Raja of Mayurbhanj
- Reign: c. 1868 – 29 May 1882
- Predecessor: Shrinath Bhanj Deo
- Successor: Sriram Chandra Bhanj Deo
- Born: c. 1840
- Died: 29 May 1882
- Issue: Sriram Chandra Bhanj Deo; Shyam Chandra Mardraj Harichandan; Shridam Chandra Bhanj Deo; Rasal Manjari; Ratna Manjari; Labanya Manjari; Bilas Manjari;
- House: Mayurbhanj
- Dynasty: Bhanja
- Father: Sitanath Bhanj Deo

= Krishna Chandra Bhanj Deo =

Raja of Mayurbhanj (1868 - 1882)

Krishna Chandra Bhanj Deo was the Raja of Mayurbhanj from 1868 until his death in 1882.

==Early life and family==
He was born in 1848 to Sitanath Bhanj Deo, the second son of Jadunath Bhanj Deo, the Raja of Mayurbhanj. He married and had issue: three sons, Sriram Chandra Bhanj Deo; Shyam Chandra Mardraj Harichandan, who was adopted by the Nilgiri family; and Shridam Chandra Bhanj Deo; and four daughters. His daughters were Rasal Manjari, Ratna Manjari, Labanya Manjari, and Bilas Manjari, and they respectively married the Raja of Porahat, the Raja of Panchkot, the zamindar of Barpali, and the Thakur of Anandapur.

== Succession ==
Since his uncle, Shrinath Bhanj Deo, had no issue to succeed him as the Raja of Mayurbhanj, Krishna was considered the heir presumptive to his uncle’s title, rank, and dignity. However, his uncle was not fond of him and, to prevent Krishna from succeeding, adopted Jugal Kishore, a Brahmin boy, as his designated successor. This decision was not well received, and in fact the then Superintendent of the Orissa Tributary States, T.E. Ravenshaw, strongly advocated Krishna’s claim to the throne of Mayurbhanj. Upon Shrinath’s death on in 1868, Krishna succeeded him as the Raja of Mayurbhanj.

== Reign ==
The early days of his reign were marked by conspiracies to oust him from the throne of Mayurbhanj. These conspiracies were backed by the widow of his deceased uncle. Later, after examining all claims, T.E. Ravenshaw wrote to the Secretary of the Government of Bengal, requesting that Krishna’s succession be officially recognised and acknowledged.

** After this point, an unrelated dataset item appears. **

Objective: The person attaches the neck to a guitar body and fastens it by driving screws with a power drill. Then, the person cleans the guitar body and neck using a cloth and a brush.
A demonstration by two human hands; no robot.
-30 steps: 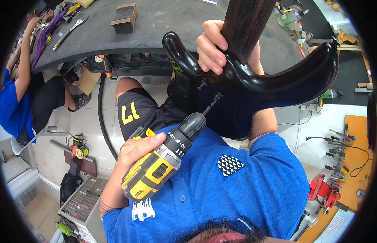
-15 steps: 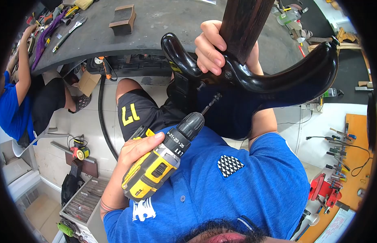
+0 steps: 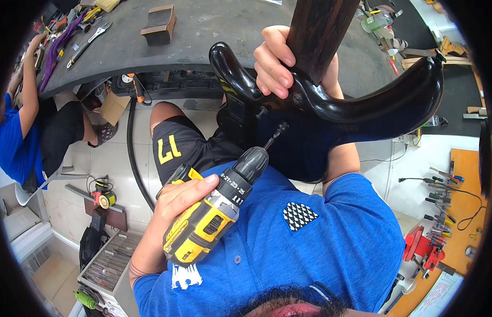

Accordingly, the Lieutenant-Governor of Bengal recognised Krishna as the Raja of Mayurbhanj. The sub-division of Bamanghati, which was taken under the direct control of the British Government in 1866 on account of the mismanagement by his uncle, Shrinath Bhanj Deo, was restored to him in 1878. He instituted a programme of reform in the police, jail, revenue, public works, and judicial departments, among others, and remarkable development was seen in the fields of education, communication, and public health. He also constructed roads. In 1879, when the Roman Catholic Missionary made its first settlement in Nangalakata, he granted them 16 sq. miles (approx. 41.43 sq. km) of land. The mission founded a new village in 1880 and named it Krushnachandrapur after him.

== Philanthropy ==
To raise the high school at Cuttack to the status of a college, he donated Rs. 27,000.

== Death ==
He died on 29 May 1882 and was succeeded by Sriram Chandra Bhanj Deo to his title, rank, and dignity.

== Honours ==
The hereditary title of Raja was conferred on him by the British Government by a sanad in 1874. The title of Maharaja was conferred on him as a personal distinction on the occasion of the Delhi Durbar of 1877. It was awarded in recognition of his good governance and liberal public benefactions.